During the process of exorcism, the evil spirits repeatedly made statements to the effect that they would tire and exhaust the pastor. One time in the middle of the night he was suddenly awakened by a disturbance in the room. Were rats gnawing somewhere? It seemed to be between the walls near his bed. Was there so much room there that the rats could run about so freely? During his fourteen years in this same house he had never experienced anything of the kind. Was he to be bothered with such miserable pests at last? He pounded the wall with his fist to scare away the rodents. But to no avail. He first used his cane then his shoe, to pound on the wall. Instead of letting up, the noise became worse. Perhaps the night prowlers would disappear of their own accord. He waited and waited. They continued up and down between the walls, and even threatened to ruin them.

Father Steiger was in need of a good night's rest after all the disturbances during the day. An idea came that seemed altogether too foolish. Could there be some relation between these night prowlers and the evil spirits of the exorcism? Had not the devils threatened to tire him out? Perhaps this is what they meant after all. If so, then there is only one thing to do, and that is to use spiritual weapons against these intruders. Fortifying himself with his stole, the pastor again tried to sleep. At last the noise let up, but not altogether. "Wait, you cursed hellrats, I'll get rid of you yet!"  Getting up again, he lit two candles before a crucifix and recited the small formula of exorcism against evil spirits. Aha!  That was the language these hellrats understand. They took to flight and all was quiet. They seemed to have been spirited, blown off now, although all previous thumping and pounding on the walls had brought no results.

A few nights thereafter the pastor again spent a restless night. Are the doors rattling? Is the house quaking? Oh, it's only a heavy express train going through the village, and these noises are only the after rumblings of the jarred earth. The railroad track was only a short distance away. He waited for the train to start from the depot, but he heard no move. Perhaps it's the rattling of machinery in the near-by-electric shop!
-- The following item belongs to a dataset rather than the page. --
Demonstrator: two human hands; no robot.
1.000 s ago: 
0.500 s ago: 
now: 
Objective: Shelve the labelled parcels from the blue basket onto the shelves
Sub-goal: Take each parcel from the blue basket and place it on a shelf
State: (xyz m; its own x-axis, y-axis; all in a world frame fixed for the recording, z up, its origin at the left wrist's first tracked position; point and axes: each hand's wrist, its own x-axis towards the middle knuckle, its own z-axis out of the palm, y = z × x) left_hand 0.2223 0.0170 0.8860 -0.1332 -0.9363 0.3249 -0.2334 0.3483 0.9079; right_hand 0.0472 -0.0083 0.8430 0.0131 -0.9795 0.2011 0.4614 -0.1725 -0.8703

Finally, the noise ceased. But suddenly it was heard again, this time right above the door. Maybe the door is ajar so that draft is swaying it back and forth. There was no door-stop to catch it, and so he had to get up again. But lo, the door was closed firmly. He took hold of the knob with a firm grip and pulled hard; it did not yield. What, is the devil again at his pranks to tire him out, to rob him of his night's rest? The pastor took the holy water, sprinkled, the door, windows, and room, and recited the short formula of exorcism. Again all was quiet. There was not a stir after that. "0 you miserable Satan, now I know your stealthy cunning. Just wait, I'll soon teach you good manners."
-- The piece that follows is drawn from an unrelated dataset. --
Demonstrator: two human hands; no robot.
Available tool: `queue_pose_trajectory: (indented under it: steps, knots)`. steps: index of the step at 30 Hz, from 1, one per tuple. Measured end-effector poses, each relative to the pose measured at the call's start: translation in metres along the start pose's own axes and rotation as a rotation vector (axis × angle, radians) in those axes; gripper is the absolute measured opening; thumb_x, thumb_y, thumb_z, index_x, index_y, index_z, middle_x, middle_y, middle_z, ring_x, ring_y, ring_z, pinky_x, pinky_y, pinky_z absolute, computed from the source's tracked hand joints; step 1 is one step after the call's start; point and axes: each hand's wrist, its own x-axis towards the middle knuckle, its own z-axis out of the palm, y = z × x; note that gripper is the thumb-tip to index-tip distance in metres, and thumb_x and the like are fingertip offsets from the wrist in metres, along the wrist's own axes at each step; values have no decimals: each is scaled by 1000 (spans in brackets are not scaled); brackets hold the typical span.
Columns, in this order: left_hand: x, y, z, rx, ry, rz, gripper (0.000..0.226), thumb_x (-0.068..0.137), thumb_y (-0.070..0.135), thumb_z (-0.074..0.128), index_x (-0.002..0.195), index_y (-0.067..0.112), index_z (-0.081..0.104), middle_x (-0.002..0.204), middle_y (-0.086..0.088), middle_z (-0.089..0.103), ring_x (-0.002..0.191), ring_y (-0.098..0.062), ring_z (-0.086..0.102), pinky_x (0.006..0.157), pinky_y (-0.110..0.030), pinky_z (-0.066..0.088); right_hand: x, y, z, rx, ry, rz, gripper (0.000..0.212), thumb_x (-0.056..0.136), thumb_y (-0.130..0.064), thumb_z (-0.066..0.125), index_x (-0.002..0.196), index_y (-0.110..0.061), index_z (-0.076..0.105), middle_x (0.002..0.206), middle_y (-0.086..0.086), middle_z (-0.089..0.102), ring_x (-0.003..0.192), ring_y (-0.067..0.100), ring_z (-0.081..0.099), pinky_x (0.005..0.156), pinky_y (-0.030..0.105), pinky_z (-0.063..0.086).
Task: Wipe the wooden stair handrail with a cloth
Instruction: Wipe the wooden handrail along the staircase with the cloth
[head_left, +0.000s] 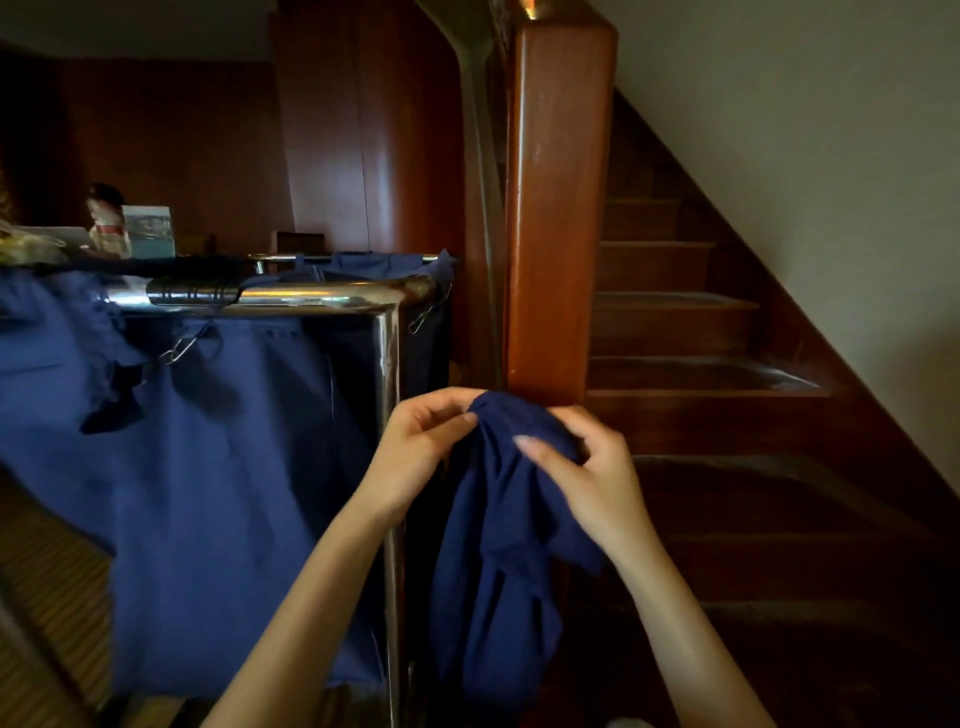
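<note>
Far left, a blue bag clipped to a chrome cart frame, with blurred clutter behind. Just right of the frame's upright, left hand raised, wrist bent, fingers curled, pinching the top left edge of the cloth. Dark blue cloth bunched at the top between both hands, hanging loose down between the forearms, in front of the handrail's foot; contact with it impossible to tell. Right hand back up, thumb and curled fingers pinching the bunched top from the right. Directly above the hands, the wooden handrail, upright and glossy. Further right, dark wooden stairs climbing beside a pale wall.
</note>
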Motion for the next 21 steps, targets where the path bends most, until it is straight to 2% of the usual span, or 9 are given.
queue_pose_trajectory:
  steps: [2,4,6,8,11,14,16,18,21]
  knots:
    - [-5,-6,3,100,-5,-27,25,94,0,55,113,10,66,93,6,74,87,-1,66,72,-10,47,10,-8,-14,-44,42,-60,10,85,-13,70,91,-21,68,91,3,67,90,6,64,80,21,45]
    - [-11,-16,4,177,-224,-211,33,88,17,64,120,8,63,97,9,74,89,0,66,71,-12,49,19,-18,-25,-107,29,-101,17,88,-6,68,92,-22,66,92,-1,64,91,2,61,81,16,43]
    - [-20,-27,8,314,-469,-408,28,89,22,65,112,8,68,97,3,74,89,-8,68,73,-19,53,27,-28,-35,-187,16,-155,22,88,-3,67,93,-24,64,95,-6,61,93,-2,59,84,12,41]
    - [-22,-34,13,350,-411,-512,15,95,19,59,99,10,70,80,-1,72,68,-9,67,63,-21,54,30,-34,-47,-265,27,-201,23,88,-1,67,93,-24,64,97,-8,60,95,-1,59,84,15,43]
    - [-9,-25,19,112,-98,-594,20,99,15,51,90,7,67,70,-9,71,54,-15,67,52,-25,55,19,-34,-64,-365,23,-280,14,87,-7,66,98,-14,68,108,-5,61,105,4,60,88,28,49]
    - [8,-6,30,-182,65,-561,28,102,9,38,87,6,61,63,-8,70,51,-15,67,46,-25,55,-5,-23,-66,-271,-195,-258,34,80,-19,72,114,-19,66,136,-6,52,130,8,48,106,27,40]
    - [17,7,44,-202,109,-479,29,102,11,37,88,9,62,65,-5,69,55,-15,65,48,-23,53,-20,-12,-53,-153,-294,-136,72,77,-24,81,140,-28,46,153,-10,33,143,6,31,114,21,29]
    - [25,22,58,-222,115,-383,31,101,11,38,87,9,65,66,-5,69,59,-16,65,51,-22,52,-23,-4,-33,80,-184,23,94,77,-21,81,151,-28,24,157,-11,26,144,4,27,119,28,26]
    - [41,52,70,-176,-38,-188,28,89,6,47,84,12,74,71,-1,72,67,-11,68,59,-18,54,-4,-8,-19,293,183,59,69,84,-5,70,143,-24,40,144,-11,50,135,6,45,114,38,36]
It was learned later that other priests, who had attended the process of expelling the devil, experienced similar inconveniences and annoyances. Even worse things had happened to them. They would not retire after that without having holy water and the stole with them. The noises were often so persistent that one or the other of the priests was obligated to get up at night and seek the place and cause of the disturbances, and only after praying was he able to find peace again. Night prowlers of this kind have been met with in other cases of exorcism even long after the evil spirits had been driven out of the possessed person.